After you’ve chosen where you want to apply your policy configure the criteria your DLP policy will look for. Select ‘Find content that contains’ if you want to quickly set up a policy that protects only sensitive info or labeled content. The edit option allows you to add additional info types to look for as well as the ability to apply retention labels to the content.

You can click edit to add additional criteria to what the template suggests. Or in the advanced settings there are additional options for setting up rules that offer more conditions and exceptions:

1. Contains sensitive info
2. Has specific labels applied
3. Sent via email by or to IP address/ IP range match
4. Included in attachments with specific file extension
5. Included in documents with specific properties

Use advanced settings for more options, such as protecting content in email messages sent to specific domains, attachments with specific file extensions, and more​. I will cover these in more depth in the next blog post.

Step 5: Policy settings – What do you want to do if sensitive info is detected?

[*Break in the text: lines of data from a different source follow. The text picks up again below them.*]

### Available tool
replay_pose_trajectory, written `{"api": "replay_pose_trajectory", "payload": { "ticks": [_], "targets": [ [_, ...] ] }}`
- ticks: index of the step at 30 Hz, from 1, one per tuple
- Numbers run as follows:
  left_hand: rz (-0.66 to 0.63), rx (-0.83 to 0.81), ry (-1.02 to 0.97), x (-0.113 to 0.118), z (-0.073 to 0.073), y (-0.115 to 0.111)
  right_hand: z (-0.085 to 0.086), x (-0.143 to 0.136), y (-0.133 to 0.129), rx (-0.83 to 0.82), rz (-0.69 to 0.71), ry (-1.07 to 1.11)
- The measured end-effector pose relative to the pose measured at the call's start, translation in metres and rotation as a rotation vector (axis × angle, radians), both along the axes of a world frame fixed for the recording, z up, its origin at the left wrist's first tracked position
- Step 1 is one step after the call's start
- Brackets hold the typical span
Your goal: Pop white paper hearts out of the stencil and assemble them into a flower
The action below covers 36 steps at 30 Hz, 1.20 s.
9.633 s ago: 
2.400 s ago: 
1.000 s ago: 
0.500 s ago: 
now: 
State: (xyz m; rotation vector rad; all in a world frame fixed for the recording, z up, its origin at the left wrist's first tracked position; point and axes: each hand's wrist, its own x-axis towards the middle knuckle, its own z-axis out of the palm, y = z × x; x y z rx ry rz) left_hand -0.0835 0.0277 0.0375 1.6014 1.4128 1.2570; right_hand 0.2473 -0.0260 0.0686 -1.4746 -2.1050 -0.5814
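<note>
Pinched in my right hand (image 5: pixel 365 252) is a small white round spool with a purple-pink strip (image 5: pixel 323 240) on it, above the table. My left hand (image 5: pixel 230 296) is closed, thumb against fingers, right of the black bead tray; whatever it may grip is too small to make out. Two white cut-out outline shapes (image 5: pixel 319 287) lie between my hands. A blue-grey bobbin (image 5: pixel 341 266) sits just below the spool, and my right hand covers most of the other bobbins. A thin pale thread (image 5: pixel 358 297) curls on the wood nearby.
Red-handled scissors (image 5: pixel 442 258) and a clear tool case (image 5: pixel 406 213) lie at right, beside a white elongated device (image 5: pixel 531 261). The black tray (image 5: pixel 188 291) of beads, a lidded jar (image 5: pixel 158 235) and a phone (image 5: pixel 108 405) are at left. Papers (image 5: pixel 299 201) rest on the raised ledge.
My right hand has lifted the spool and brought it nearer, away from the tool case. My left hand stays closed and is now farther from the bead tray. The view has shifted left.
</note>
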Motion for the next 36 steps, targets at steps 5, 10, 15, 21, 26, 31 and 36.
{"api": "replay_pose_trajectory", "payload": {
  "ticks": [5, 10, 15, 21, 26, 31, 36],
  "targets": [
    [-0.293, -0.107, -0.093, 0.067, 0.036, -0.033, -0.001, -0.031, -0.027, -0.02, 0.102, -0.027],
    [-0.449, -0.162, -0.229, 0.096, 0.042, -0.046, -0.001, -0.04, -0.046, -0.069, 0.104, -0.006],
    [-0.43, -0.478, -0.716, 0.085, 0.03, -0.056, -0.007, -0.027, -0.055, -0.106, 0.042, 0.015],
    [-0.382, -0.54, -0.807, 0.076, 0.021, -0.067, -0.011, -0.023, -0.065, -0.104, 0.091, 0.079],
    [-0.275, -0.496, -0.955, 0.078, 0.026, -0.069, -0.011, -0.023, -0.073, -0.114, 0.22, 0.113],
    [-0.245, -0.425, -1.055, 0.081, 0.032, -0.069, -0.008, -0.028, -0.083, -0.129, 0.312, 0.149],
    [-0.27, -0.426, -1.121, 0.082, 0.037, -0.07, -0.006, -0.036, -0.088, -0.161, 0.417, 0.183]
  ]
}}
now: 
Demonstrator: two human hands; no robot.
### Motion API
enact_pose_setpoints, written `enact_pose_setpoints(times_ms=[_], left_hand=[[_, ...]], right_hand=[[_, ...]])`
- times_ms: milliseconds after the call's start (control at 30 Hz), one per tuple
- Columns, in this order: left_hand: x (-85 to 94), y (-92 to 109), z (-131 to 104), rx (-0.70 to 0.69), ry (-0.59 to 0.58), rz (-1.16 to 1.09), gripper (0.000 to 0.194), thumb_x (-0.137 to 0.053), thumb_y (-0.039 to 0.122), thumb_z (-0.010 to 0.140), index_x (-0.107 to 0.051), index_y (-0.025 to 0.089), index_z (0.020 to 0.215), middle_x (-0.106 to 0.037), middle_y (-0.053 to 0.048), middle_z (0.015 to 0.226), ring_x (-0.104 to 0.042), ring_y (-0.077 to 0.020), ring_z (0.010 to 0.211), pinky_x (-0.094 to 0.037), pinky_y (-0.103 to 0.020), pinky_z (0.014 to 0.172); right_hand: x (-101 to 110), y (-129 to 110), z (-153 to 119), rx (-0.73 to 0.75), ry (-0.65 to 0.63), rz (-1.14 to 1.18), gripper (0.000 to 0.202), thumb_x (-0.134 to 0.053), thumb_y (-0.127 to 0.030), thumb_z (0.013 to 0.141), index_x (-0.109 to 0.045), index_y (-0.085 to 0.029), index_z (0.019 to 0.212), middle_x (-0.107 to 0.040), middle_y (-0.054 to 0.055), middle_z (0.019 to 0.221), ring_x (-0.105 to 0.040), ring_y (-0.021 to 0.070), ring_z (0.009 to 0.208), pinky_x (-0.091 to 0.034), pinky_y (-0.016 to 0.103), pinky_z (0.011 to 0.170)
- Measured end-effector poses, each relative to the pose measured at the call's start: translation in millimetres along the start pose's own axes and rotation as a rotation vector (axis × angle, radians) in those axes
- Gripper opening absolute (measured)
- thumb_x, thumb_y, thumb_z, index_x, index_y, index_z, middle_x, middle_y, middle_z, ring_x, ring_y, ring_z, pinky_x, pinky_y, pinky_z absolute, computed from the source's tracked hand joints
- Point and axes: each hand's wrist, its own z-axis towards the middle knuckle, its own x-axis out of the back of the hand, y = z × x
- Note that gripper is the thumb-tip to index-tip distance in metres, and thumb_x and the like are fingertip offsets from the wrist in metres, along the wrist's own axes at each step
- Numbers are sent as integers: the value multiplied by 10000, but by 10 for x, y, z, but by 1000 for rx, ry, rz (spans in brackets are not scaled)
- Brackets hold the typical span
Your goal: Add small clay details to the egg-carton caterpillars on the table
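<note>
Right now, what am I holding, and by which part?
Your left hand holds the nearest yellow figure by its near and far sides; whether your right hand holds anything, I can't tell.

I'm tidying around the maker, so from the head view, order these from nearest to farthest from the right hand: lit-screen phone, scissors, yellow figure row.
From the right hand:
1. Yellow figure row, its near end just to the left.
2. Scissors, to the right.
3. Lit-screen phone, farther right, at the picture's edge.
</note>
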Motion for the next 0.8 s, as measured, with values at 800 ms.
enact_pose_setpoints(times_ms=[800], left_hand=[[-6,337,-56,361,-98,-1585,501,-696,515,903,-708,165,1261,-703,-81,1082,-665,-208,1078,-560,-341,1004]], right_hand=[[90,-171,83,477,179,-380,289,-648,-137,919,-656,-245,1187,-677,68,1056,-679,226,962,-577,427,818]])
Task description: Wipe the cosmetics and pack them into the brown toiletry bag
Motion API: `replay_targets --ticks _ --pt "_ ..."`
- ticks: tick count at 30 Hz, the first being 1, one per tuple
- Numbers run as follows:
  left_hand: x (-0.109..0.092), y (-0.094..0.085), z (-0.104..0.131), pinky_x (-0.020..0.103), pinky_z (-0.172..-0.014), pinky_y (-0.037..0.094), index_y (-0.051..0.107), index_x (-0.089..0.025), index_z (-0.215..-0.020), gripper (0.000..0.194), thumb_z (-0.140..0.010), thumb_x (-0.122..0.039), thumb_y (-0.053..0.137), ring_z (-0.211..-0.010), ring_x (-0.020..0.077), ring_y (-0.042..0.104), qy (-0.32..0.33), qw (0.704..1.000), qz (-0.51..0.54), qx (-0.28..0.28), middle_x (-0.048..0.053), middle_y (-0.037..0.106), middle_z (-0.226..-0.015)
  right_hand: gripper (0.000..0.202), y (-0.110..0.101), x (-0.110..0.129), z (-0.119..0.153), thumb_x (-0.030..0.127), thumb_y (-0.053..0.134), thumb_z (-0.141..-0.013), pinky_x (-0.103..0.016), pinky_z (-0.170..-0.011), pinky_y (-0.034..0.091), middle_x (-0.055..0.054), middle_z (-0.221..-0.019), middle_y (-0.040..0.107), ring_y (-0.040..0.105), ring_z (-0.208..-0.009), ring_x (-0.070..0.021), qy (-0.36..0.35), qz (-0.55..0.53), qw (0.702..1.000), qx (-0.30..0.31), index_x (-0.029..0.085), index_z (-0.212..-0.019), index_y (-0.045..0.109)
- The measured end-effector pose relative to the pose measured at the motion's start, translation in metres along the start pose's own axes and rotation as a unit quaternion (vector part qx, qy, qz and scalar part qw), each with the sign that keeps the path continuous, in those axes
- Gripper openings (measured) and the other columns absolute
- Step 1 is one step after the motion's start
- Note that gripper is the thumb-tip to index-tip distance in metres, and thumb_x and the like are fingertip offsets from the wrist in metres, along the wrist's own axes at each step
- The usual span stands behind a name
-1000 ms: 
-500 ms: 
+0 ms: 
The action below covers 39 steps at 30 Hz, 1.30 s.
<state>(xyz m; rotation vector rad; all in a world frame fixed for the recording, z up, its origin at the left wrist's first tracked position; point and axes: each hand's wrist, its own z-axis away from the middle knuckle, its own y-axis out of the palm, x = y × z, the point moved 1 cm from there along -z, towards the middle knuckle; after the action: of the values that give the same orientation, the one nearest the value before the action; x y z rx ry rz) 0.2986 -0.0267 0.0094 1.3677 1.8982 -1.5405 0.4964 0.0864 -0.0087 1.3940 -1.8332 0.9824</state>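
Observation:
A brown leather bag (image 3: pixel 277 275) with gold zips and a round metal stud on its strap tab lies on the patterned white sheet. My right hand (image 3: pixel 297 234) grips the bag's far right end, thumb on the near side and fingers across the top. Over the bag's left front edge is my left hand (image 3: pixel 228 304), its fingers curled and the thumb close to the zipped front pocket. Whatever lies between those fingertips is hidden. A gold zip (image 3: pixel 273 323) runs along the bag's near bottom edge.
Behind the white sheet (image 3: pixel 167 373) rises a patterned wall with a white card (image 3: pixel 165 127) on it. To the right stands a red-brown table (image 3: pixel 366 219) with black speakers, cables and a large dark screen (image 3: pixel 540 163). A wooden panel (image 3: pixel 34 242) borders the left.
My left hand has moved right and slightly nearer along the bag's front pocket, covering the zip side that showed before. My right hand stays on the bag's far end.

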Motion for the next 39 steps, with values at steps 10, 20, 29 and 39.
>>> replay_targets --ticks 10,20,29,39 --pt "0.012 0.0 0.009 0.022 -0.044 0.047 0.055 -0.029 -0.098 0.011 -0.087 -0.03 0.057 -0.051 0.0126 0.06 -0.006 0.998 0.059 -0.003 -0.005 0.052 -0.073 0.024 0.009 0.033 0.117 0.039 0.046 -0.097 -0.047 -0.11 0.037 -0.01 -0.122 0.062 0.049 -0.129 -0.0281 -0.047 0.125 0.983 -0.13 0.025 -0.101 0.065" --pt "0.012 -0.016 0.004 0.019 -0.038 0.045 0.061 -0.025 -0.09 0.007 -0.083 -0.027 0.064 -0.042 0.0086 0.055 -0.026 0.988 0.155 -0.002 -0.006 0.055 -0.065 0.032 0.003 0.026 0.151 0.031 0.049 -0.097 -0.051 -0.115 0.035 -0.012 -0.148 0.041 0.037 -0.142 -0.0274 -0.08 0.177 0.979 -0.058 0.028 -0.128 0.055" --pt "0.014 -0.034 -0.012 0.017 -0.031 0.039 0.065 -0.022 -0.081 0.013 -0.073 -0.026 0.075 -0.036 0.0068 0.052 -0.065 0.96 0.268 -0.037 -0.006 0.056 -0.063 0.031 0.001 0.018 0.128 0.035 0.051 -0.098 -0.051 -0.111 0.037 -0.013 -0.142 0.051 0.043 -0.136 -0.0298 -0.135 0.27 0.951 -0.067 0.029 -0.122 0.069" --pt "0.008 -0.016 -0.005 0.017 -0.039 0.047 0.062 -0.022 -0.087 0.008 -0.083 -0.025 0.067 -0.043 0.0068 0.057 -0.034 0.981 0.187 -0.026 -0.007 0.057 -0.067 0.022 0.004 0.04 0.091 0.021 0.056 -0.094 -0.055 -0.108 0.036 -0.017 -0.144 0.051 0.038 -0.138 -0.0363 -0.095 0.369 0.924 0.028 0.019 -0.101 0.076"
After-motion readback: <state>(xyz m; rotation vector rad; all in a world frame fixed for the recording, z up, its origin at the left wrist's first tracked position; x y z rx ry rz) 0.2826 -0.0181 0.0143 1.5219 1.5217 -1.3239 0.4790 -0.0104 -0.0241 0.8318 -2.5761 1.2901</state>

Related links GDPR articles potentially covered by creating these policies:

• Article 9: Special category data
• Article 10: Criminal offense data
• Article 18: Right to restrict processing
• Article 25: Data protection by design and default
• Article 32: Security of processing
• Article 33: Personal data breaches

Conclusion: Office 365 Security and Compliance

By classifying sensitive info types we can create labels and data loss prevention policies to identify sensitive content and protect it. A sensitive info type or classification is created with supporting elements to define what the sensitive content looks like. A label can be created to leverage sensitive info types to help identify content. A DLP policy contains a location (where the data is stored) and conditions (action O365 has to perform on sensitive data). These policies can be configured to warn users but allow sending anyway with justification, allow them to request approval for sending and allow only internal sharing, etc.

It’s important to note that setting up these labels and policies can help with DLP compliance but your organization still needs to be able to prove that it is compliant when audited. This means that your organization needs to be able to audit, report and document how data is stored, accessed and managed. which is best handled with a data access governance solution like StealthAUDIT for SharePoint.